▸ WHAT IS REQUIRED
Return only those lines of the listing in which "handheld" appears.

▸ SOURCE DATA

----

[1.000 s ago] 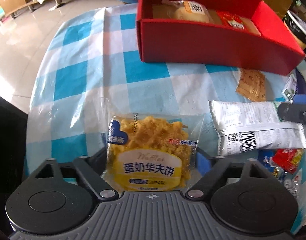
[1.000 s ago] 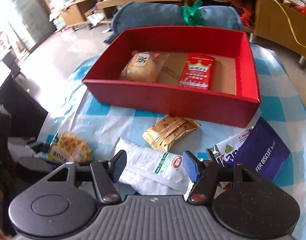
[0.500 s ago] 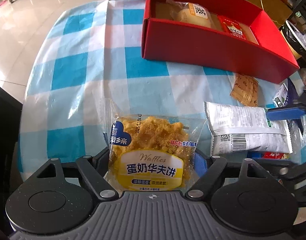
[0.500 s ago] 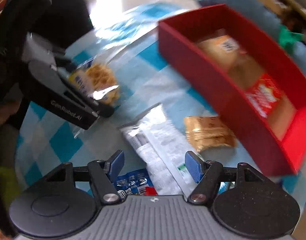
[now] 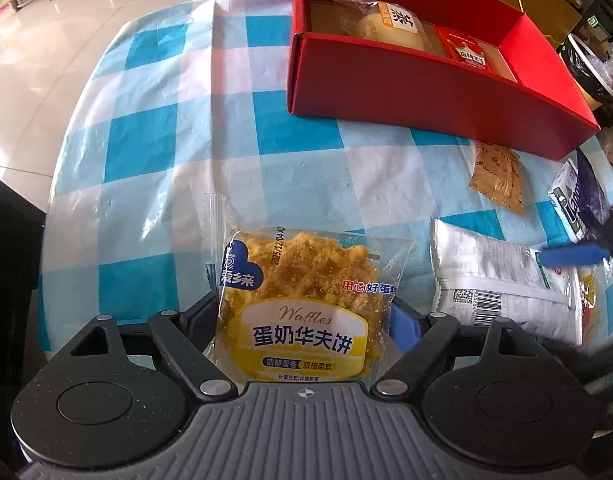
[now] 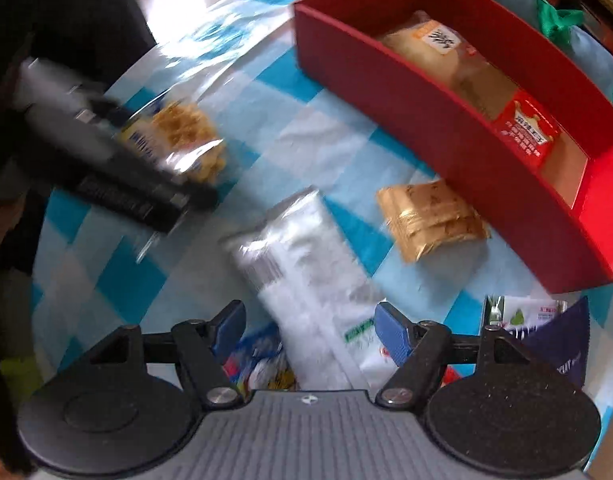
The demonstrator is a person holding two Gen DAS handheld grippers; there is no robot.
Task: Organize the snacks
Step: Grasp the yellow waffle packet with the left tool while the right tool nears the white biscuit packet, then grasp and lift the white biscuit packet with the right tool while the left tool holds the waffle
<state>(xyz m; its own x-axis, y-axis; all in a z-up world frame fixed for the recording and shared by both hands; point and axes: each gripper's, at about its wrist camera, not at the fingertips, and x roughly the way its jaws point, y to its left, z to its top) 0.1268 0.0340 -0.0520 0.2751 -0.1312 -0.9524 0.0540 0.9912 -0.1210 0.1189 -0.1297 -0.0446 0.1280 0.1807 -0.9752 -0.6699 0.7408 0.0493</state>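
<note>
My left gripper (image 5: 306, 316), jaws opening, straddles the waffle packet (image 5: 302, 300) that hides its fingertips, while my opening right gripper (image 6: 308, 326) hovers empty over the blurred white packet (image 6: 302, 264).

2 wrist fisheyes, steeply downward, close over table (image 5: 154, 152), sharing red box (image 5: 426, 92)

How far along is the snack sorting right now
Done: a bun pack and a red sachet lie in the red box. In hand: the waffle pack sits between the left gripper's opening jaws; the right gripper is opening over the white pack. Left: the gold packet and purple packs.
</note>
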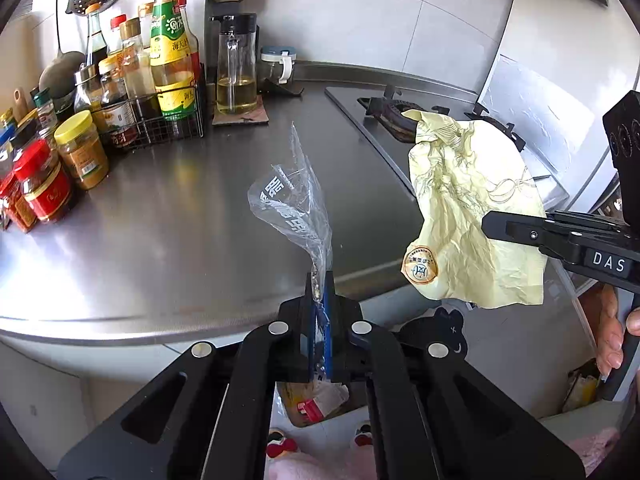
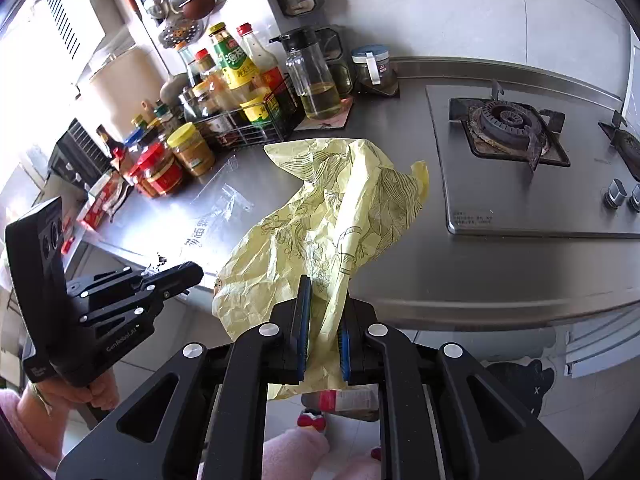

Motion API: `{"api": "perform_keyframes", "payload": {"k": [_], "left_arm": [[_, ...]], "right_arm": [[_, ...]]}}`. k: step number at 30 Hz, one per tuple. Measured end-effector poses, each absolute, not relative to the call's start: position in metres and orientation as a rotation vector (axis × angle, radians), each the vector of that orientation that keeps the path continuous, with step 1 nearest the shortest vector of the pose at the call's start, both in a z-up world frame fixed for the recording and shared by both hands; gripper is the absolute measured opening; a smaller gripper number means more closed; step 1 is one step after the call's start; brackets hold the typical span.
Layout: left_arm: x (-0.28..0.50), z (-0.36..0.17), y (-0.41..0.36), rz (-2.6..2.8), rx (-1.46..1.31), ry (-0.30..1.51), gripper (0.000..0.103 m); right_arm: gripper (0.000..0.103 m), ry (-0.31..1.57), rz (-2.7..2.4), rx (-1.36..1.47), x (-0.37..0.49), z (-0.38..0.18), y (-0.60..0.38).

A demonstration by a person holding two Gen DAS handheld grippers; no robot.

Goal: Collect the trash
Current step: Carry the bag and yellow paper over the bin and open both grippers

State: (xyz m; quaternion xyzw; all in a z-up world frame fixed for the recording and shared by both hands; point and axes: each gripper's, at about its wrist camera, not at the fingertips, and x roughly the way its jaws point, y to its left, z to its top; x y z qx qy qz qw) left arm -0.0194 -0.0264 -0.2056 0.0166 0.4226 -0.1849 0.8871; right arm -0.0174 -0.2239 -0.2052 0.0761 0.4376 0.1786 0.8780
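My left gripper [image 1: 320, 292] is shut on a clear plastic wrapper [image 1: 294, 204] with white print, held up over the front edge of the steel counter [image 1: 160, 240]. My right gripper [image 2: 326, 300] grips a crumpled pale yellow paper wrapper [image 2: 320, 216] with line drawings, also lifted over the counter edge. The jaws stand somewhat apart with the paper bunched between them. The yellow wrapper [image 1: 472, 208] and right gripper [image 1: 504, 226] show at the right of the left wrist view. The left gripper [image 2: 192, 272] and the clear wrapper [image 2: 216, 216] show at the left of the right wrist view.
A wire rack of sauce bottles [image 1: 160, 80], an oil dispenser [image 1: 236, 68] and several spice jars [image 1: 80, 148] stand at the counter's back left. A gas hob [image 2: 520, 160] sits at the right. A bin with trash [image 1: 316, 400] shows on the floor below the counter edge.
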Motion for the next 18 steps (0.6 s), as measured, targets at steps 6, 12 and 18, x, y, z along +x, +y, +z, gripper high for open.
{"api": "perform_keyframes", "payload": {"k": [6,12,18], "left_arm": [[-0.058,-0.248,-0.022,-0.374,0.001,0.967,0.002],[-0.078,-0.304,-0.025,-0.345,-0.051,1.089,0.002],[-0.076,-0.373,-0.030,-0.337,-0.095,1.200,0.002]], "right_arm": [[0.014,1.031,0.416,0.131,-0.055,-0.250,-0.224],[0.014,1.196,0.404,0.152,-0.061,-0.320,-0.223],[0.014,1.339,0.366,0.164,-0.044,-0.395,-0.218]]}}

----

▸ EXERCISE SOLUTION
The demonstrator is a person holding two Gen DAS handheld grippers; there is no robot.
A demonstration by a person holding two Gen DAS handheld grippers; no robot.

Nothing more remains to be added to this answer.